CONSEGUENZA INEVITABILE - Come è di quanto ancora non è stato deciso, ma è certo che i top manager del gruppo Volkswagen subiranno un corposo salasso economico in seguito allo scandalo
Dieselgate. Da varie settimane l’argomento era al centro di indiscrezioni più o meno autorevoli, ma ora la cosa è certa.

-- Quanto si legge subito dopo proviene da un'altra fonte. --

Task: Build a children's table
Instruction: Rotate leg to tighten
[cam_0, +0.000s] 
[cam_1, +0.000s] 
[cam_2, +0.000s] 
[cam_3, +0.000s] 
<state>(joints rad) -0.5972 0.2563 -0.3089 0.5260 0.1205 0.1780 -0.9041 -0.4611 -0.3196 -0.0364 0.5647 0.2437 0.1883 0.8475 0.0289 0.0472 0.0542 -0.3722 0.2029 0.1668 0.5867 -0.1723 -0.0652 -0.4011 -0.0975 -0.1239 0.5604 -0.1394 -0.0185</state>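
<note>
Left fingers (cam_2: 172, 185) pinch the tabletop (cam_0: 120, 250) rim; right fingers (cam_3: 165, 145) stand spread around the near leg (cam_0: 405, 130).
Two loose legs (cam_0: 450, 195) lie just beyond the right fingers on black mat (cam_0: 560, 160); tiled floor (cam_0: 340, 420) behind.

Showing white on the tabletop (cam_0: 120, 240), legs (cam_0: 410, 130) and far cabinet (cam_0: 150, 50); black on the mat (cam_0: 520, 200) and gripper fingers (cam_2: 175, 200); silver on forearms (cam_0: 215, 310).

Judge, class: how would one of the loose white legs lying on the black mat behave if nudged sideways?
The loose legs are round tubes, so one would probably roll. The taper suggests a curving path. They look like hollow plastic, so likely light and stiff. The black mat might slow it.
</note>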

A confermarlo è stata la stessa Volkswagen che in un comunicato ha parlato di “taglio significativo”, pur aggiungendo che modalità e entità sono ancora oggetto di discussione.
VERTICI CONCORDI - “Consiglio di sorveglianza e consiglio di direzione sono d’accordo sul fatto che, alla luce della situazione attuale della azienda, debba essere dato un segnale anche sul tema degli emolumenti dei manager” sono le parole contenute nel documento ufficiale dei vertici Volkswagen, che prosegue “sono in corso discussioni per definire le modalità, in maniera che esse siano adeguate ed eque per tutti”.
IPOTESI E RESISTENZE - Secondo a indiscrezioni raccolte dalla stampa tedesca, il taglio in questione potrebbe essere del 50%, con possibilità di recuperarlo nel 2017. Va però detto che la Volkswagen ha smentito tale ipotesi, aggiungendo però che si tratterà di un taglio “significativo”. La misura sarà applicata anche al presidente del consiglio di sorveglianza, Hans-Dieter Pötsch che le indiscrezioni giornalistiche descrivevano molto riluttante ad accettare la misura. Ciò perché al momento della sua nomina a presidente del consiglio di sorveglianza (da responsabile della finanza del gruppo) Pötsch aveva ottenuto l’impegno a un bonus una tantum di 10 milioni di euro, per il fatto che lo stipendio di presidente del consiglio di sorveglianza è parecchio inferiore a quello del responsabile della finanza.
MANAGER VW I PIÙ PAGATI - In Germania si sottolinea come il management della Volkswagen sia quello meglio pagato nel settore dell’automobile. Nel 2014 l’ammontare degli emolumenti del top management del gruppo è ammontato a circa 70 milioni di euro, cioè più del doppi di quelli di Mercedes e BMW. L’argomento sarà al centro della discussione nella riunione del consiglio di sorveglianza convocata per il 22 aprile, con diffusione delle decisioni prese il 28 aprile, nel corso della conferenza stampa sui risultati economici del 2015.